PROBLEM REQUIREMENTS:
Within the listing below, the lines to output run from the one containing "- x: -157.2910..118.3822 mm" through the one containing "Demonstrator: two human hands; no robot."; copy them exactly and nothing else.
** RECORDED DATA follows **
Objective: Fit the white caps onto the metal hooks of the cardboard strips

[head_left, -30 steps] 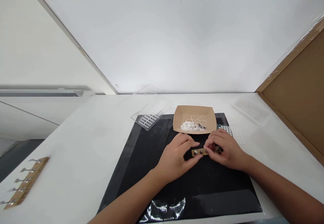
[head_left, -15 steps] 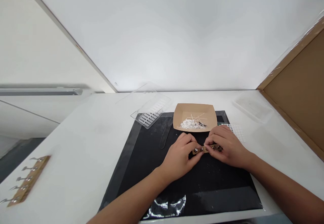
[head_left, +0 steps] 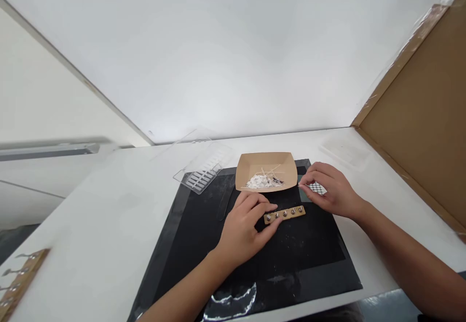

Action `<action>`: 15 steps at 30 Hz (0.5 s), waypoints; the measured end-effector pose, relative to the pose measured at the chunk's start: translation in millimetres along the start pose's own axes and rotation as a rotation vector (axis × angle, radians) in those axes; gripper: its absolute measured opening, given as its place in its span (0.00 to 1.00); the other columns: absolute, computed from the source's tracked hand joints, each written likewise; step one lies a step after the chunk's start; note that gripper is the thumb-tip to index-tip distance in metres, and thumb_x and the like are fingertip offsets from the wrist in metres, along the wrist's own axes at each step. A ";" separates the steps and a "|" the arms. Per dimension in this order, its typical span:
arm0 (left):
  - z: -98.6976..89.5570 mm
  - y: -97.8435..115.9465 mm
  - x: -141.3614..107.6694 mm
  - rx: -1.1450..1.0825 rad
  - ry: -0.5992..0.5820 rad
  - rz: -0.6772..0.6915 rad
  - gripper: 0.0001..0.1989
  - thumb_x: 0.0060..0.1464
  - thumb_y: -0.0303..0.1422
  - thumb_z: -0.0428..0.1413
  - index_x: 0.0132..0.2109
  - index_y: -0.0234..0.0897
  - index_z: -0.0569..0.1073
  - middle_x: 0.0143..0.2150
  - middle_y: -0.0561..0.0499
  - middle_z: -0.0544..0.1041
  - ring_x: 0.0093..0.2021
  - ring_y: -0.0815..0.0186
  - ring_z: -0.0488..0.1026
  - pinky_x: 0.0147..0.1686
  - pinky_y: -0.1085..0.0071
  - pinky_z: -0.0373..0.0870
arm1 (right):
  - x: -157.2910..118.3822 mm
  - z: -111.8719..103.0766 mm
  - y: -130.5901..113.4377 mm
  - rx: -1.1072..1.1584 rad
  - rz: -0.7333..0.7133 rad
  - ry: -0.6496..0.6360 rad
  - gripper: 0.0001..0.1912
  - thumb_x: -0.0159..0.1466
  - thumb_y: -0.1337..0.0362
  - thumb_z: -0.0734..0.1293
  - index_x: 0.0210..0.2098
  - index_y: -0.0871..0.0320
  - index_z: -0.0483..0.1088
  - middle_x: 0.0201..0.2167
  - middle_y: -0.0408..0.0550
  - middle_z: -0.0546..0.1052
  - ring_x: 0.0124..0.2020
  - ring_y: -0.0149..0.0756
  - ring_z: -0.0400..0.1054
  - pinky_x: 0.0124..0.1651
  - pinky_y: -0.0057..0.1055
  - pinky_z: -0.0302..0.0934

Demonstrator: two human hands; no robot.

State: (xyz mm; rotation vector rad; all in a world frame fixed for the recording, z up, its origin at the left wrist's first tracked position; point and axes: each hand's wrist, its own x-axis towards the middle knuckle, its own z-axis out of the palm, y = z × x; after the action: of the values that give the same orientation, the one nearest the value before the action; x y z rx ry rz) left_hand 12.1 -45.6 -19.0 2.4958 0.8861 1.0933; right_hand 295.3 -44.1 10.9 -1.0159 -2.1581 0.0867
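A short wooden strip [head_left: 289, 213] with a row of small metal studs lies on the black mat [head_left: 204, 225]. My left hand [head_left: 244, 227] has its thumb and forefinger on either side of the strip's left end. To the right, my right hand [head_left: 331, 189] is raised off the strip, thumb and fingertips pinched together beside the brown paper tray [head_left: 267, 161]. Whatever is in that pinch is too small to make out. Under the right hand, a sheet of small white pieces [head_left: 317, 189] shows in part.
White shreds and thin sticks [head_left: 265, 180] lie in the paper tray. A clear plastic case [head_left: 200, 172] stands open at the back left, near a dark thin strip [head_left: 226, 198]. A clear lid [head_left: 344, 152] lies back right. Another wooden bar with metal pieces [head_left: 22, 278] is far left.
My right hand has left the wooden strip and moved up and right towards the tray's edge. The left hand stays at the strip. The view has shifted a little to the right.
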 end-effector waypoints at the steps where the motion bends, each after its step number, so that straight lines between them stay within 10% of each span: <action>1: -1.4 4.7 2.3 0.025 -0.010 0.009 0.07 0.64 0.32 0.64 0.49 0.39 0.80 0.42 0.46 0.79 0.46 0.57 0.74 0.47 0.59 0.76 | 1.0 -1.8 -0.9 0.015 -0.008 -0.002 0.03 0.72 0.68 0.68 0.43 0.53 0.72 0.35 0.46 0.77 0.37 0.39 0.70 0.38 0.36 0.63; 15: 12.9 9.6 24.1 0.101 -0.277 0.042 0.09 0.65 0.34 0.63 0.51 0.39 0.78 0.48 0.43 0.80 0.51 0.51 0.74 0.53 0.52 0.74 | -22.3 24.0 -5.4 0.073 -0.048 -0.100 0.04 0.74 0.66 0.66 0.41 0.55 0.71 0.33 0.45 0.75 0.34 0.37 0.67 0.40 0.36 0.59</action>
State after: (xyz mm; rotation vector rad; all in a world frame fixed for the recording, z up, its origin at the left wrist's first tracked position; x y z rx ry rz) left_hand 38.4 -37.9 -9.5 2.6737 0.8290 0.7043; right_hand 285.6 -57.5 -17.8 -0.9357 -2.2519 0.1956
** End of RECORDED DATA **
RESPONSE TO THE EXERCISE:
  - x: -157.2910..118.3822 mm
  - z: -111.8719..103.0766 mm
  - y: -130.5901..113.4377 mm
  - rx: -1.1072..1.1584 rad
  - rz: -0.7333..0.7133 rad
  - ry: -0.6496..0.6360 rad
  - gripper: 0.0001..0.1912
  - thumb_x: -0.0159..0.1466
  - thumb_y: -0.1337..0.0362
  - thumb_z: -0.0734..0.1293
  - index_x: 0.0210..0.2098
  - index_y: -0.0871..0.0320
  - index_z: -0.0483..0.1088
  - middle_x: 0.0201..0.2167
  - middle_y: -0.0408..0.0550
  - middle_z: -0.0546..0.1052
  - ring_x: 0.0124..0.2020
  - ring_y: -0.0149..0.0756
  - ring_z: -0.0400..0.1054
  - pinky_x: 0.0124..0.1651
  - pinky_y: -0.0057..0.1055
  - pinky_z: -0.0302..0.0934

Demonstrator: two human hands; no robot.

This output is now finished.